● **AIM OF THE EXERCISE**: Every line below that holds the string "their" must be copied.

● **DATA SEGMENT**:
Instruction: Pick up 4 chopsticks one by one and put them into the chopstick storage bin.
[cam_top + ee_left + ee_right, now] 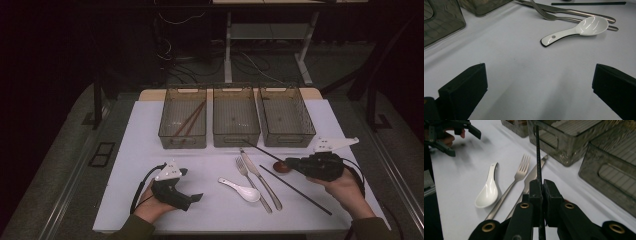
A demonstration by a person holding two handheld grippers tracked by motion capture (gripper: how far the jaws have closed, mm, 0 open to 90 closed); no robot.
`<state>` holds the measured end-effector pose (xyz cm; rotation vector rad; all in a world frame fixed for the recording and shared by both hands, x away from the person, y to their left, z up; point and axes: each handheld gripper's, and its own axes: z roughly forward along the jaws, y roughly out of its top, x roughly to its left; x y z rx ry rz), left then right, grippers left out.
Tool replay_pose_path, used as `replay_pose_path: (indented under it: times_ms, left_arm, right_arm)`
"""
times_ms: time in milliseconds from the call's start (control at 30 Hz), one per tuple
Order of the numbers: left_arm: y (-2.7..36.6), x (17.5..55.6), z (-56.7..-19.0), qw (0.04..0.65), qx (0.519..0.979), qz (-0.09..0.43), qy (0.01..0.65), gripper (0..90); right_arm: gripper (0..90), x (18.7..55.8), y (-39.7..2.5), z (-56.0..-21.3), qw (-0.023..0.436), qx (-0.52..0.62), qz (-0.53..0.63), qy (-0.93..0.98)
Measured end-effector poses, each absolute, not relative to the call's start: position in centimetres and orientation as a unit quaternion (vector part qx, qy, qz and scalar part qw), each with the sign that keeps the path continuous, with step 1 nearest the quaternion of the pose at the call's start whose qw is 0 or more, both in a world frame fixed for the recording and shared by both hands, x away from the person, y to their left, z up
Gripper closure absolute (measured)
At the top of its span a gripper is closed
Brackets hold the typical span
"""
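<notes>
Resting at the left on the white surface (150,130): left hand-held gripper (192,199), jaws spread wide apart, grasping nothing, pointing toward the white spoon (241,189). Lying just right of the spoon, side by side: fork (251,182) and knife (261,177). Standing in a row at the far edge: three clear bins, the left bin (183,117) holding brown chopsticks (189,120), the middle bin (235,116) and right bin (285,116) beside it. Clenching a black chopstick (538,155) at the right: right hand-held gripper (542,185), stick pointing toward the bins. Lying on the surface nearby: second black chopstick (295,189).
</notes>
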<state>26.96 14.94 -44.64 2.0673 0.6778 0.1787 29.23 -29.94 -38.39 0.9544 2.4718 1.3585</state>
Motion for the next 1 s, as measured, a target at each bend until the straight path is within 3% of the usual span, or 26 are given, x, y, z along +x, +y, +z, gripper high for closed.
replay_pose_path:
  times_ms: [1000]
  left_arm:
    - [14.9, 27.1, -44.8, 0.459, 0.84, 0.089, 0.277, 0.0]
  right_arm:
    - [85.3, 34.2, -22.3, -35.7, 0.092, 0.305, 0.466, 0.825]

● **SOLVED PROBLEM**:
`<state>` holds the measured end-effector pose (xyz cm; rotation vector rad; all in a world frame fixed for the recording and shared by both hands, x away from the person, y to their left, z up; point and axes: each handheld gripper's, and its own axes: z roughly forward along the jaws, y roughly out of its top, x roughly to its left; x y z rx ry rz), left then right, grippers left out.
Measured end-effector poses, each absolute, not relative to the call's start: position in centimetres and orientation as a unit quaternion (vector part qx, qy, qz and scalar part qw), each with the sign that keeps the path continuous, with step 1 nearest the quaternion of the pose at the call's start whose qw is 0 or more, both in a world frame fixed for the recording and shared by both hands, x away from the person, y to their left, z up

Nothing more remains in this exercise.